1. Quando as pessoas colocam a intimidade sob a vigilância das câmaras, estão a fazer uso legítimo da sua liberdade e do seu direito de escolha?

2. Acha que a guerra de audiências entre televisões está a determinar a evolução dos valores sociais?

Helena Sousa, docente do curso de Comunicação Social da Universidade do Minho

1. O direito à intimidade é inalienável.

2. A evolução dos valores sociais não pode ser pensada de forma unidireccional. Lemos os conteúdos televisivos com tudo aquilo que somos, mas também somos o resultado de um processo de socialização de que a televisão é parte integrante. Sendo a televisão um elemento importante no processo de permanente reconstrução social, os seus conteúdos não podem ser olhados com indiferença. Uma sociedade vigilante, culta e inteligente tem que aprender a zelar pela qualidade dos seus conteúdos televisivos.

Víctor Cláudio, psicólogo - Membro do Comité Permanente de Ética da Federação Europeia das Associações dos Profissionais de Psicologia

1- Só podemos falar de real exercício da liberdade quando um cidadão pode conscientemente escolher a sua acção. As pessoas que se colocam na situação de deixar vigiar e publicitar a sua privacidade, com o objectivo de obterem visionamento social, estão conscientes da sua acção? Ou serão movidas pelo que lhes surge como a única forma possível para poderem usufruir daquilo que a própria sociedade as ensinou a invejar, o ser "famoso", e que de outra forma não o conseguiriam? Assim, vendendo a privacidade, abdicam de ser livres, mas os outros reconhecem-nas durante algum tempo e vêem-se ao espelho nas capas das revistas do efémero.

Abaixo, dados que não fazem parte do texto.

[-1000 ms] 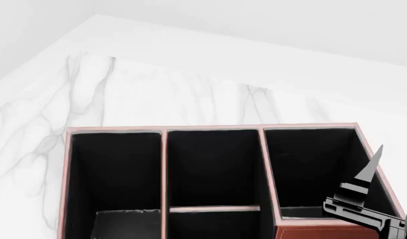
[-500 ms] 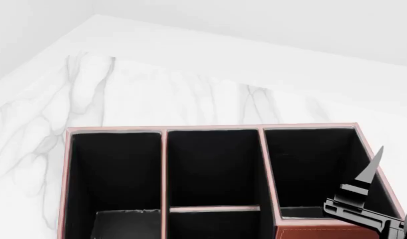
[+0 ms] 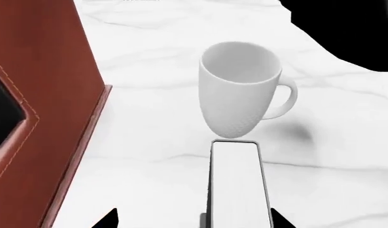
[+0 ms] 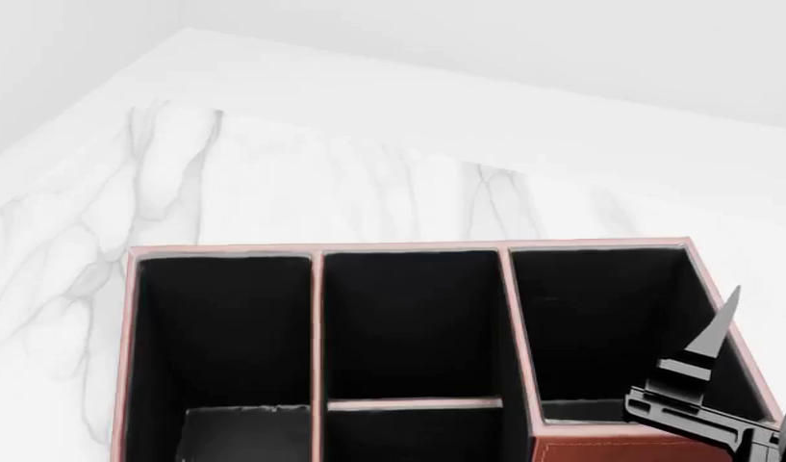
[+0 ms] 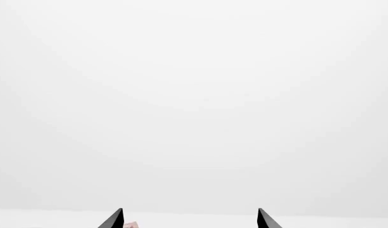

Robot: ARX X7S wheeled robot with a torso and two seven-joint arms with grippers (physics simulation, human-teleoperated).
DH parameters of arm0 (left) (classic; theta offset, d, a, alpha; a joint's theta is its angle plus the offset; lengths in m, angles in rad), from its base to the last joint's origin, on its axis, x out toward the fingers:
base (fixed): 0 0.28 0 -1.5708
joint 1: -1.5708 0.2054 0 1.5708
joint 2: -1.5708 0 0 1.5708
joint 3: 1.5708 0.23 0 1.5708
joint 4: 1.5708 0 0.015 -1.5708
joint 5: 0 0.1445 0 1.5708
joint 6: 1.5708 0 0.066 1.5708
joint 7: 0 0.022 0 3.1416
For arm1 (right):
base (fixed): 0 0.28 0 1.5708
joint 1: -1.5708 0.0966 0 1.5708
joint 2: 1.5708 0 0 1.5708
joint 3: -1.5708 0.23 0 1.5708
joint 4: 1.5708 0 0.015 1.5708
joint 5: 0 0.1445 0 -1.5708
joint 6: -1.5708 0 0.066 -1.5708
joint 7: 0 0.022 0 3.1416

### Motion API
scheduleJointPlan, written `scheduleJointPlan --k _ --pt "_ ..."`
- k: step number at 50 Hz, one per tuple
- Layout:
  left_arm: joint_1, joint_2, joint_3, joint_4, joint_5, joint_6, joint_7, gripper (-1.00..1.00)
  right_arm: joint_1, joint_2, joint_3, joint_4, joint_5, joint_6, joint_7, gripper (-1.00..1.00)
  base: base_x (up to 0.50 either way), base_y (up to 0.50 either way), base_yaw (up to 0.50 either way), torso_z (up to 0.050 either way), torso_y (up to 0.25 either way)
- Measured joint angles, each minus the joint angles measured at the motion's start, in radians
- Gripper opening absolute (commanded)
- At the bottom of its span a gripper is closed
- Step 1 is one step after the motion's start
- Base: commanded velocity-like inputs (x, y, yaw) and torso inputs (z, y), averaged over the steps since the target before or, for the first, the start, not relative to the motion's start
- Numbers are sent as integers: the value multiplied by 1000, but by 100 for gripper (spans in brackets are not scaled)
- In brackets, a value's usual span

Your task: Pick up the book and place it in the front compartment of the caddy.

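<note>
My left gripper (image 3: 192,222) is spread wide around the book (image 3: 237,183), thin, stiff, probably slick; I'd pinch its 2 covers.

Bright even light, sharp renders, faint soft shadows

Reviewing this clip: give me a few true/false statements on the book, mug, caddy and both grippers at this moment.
1. The book lies between the open left gripper fingertips. True.
2. The mug lies tipped on its side. False: it stands upright beyond the book.
3. The book already sits inside the caddy. False: the compartments visible from the head view are empty.
4. The right gripper is open, holding nothing. True.
5. The mug stands inside the caddy. False: it stands on the marble table beside it.
</note>
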Motion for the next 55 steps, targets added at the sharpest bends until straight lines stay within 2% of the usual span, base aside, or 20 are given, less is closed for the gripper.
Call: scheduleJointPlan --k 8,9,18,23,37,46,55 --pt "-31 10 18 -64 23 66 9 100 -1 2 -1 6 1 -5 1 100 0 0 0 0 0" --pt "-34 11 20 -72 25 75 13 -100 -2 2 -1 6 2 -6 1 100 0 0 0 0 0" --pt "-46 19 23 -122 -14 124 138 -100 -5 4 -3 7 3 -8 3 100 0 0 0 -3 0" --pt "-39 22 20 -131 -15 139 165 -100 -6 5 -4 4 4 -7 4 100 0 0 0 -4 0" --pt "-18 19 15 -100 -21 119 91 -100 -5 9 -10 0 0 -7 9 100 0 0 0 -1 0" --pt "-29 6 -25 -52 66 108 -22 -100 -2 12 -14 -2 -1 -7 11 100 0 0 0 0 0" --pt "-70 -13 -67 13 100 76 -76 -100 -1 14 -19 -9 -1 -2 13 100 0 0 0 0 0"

2- Qualquer estrutura social fornece ao sujeito referentes, valores e normas que se vão modificando com as transformações sociais. Quando as televisões, impondo-se como veículos de nova ditadura, atacam os valores básicos da pessoa - a sua dignidade e integridade - estamos a recuperar valores que julgávamos já enterrados, em que o ser humano era mercadoria que melhor se vendia, quanto mais habilidades mostrasse. Assim, a retoma destes valores que atacam os direitos básicos do cidadão está nos antípodas da evolução social.